De acordo com informações do Ministério da Economia, Anelize é procuradora da Fazenda Nacional desde 2006, com atuação nas áreas de gestão, Dívida Ativa da União e consultoria tributária e financeira. Além disso, atuou, também, na na área de Política Econômica da Subchefia de Assuntos Jurídicos da Casa Civil da Presidência da República. Ela também foi membro do Conselho Fiscal do Banco do Brasil e nos Conselhos Fiscal e de Administração da Caixa Econômica Federal.

Além de Anelize, também foi divulgado o nome de Gustavo Caldas como subprocurador-feral. “Estará nas mãos dessa dupla condução de tema de maior importância para condução do equilíbrio fiscal do país”, afirmou Haddad.

O futuro ministro disse ainda que cuidou “pessoalmente” da seleção dos nomes para conduzir a procuradoria durante “momento que vamos estruturar um grupo de acompanhamento do risco fiscal do Brasil”. Haddad afirmou ainda que irá se reunir com a Advocacia-geral da União (AGU) e o Ministério da Justiça. “E compor um time que vai ter atuação mais firme junto aos tribunais”, avaliou.

Na semana passada, Haddad havia anunciado os primeiros nomes de sua equipe, o dos economistas Bernardo Appy e Gabriel Galípolo.

Durante a divulgação, Haddad disse que Appy será secretário especial para tratar da Reforma Tributária no ano que vem. Atualmente, Appy é diretor do Centro de Cidadania Fiscal (CCiF) e é considerado um dos maiores especialistas em reforma tributária do Brasil, além também de ser é mentor da proposta de reforma tributária em tramitação no Congresso.
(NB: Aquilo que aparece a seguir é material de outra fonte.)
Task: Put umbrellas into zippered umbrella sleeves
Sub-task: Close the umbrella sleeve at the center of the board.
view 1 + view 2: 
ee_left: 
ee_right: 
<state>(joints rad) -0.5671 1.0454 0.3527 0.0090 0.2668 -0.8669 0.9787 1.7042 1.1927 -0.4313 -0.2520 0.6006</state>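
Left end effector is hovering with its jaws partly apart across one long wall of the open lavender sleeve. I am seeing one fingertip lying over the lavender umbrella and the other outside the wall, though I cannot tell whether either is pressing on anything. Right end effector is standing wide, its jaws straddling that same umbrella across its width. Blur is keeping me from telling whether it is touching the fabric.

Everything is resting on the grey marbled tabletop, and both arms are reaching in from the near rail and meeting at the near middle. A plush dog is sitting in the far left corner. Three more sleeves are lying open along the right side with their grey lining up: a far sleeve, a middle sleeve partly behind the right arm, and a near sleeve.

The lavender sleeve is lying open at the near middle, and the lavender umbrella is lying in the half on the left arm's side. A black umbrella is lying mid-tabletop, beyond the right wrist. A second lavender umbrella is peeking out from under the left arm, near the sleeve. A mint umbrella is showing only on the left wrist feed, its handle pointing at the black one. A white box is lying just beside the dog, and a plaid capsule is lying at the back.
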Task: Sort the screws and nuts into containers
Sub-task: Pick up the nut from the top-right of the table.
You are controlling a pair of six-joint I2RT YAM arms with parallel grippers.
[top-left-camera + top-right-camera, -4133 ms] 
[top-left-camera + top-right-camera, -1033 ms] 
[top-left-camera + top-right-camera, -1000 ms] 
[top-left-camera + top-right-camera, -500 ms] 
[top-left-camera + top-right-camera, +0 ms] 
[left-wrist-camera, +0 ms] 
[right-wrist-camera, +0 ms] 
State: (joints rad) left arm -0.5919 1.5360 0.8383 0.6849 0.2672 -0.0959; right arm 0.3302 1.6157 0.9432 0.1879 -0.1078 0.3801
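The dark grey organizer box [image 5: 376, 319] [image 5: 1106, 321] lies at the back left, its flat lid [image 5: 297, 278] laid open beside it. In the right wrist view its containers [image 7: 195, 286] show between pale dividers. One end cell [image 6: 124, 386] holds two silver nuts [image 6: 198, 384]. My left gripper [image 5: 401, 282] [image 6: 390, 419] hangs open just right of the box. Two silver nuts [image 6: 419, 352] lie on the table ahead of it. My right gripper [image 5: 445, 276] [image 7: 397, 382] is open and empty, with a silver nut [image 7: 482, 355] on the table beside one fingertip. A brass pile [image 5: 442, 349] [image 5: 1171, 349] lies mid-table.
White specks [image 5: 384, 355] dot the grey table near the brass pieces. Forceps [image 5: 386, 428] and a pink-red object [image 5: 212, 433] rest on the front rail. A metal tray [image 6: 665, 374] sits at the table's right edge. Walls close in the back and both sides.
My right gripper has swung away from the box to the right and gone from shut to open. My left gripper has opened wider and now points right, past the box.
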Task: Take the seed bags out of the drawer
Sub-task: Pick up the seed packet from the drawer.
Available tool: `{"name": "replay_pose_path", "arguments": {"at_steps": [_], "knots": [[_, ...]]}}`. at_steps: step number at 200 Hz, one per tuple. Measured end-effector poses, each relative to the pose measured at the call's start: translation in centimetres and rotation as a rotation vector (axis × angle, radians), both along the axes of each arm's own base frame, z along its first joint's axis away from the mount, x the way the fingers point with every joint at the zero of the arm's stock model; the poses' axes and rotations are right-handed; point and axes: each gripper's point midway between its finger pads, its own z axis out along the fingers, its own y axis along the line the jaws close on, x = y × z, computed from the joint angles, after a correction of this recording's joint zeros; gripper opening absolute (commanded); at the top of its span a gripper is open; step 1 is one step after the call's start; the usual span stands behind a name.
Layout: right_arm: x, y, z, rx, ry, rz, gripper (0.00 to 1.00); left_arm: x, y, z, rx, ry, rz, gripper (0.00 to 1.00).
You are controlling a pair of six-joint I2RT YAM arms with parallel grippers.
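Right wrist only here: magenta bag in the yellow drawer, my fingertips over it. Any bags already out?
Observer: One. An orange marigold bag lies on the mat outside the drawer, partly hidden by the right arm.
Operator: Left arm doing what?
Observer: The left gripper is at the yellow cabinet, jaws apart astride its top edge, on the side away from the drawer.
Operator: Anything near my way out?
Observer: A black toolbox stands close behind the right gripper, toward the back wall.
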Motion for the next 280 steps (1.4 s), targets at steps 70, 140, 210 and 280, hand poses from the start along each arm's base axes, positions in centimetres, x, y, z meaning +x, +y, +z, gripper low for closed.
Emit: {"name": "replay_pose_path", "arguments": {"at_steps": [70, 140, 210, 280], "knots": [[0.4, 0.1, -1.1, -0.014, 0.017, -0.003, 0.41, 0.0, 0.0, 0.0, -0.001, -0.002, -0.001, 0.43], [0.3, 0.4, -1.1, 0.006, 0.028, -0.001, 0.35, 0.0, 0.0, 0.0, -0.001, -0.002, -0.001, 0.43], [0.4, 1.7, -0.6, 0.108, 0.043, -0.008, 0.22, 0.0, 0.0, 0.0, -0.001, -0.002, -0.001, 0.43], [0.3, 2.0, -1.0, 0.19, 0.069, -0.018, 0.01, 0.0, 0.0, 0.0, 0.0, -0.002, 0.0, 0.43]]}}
Já o economista Galípolo foi escolhido como secretário-geral da pasta. O cargo de secretário-executivo é conhecido como “número dois”, por estar abaixo apenas do ministro, que chefia a pasta. O futuro ministro explicou que um dos motivos para colocar o economista como número 2 em seu ministério é que ambos compartilham da “mesma visão de mundo”.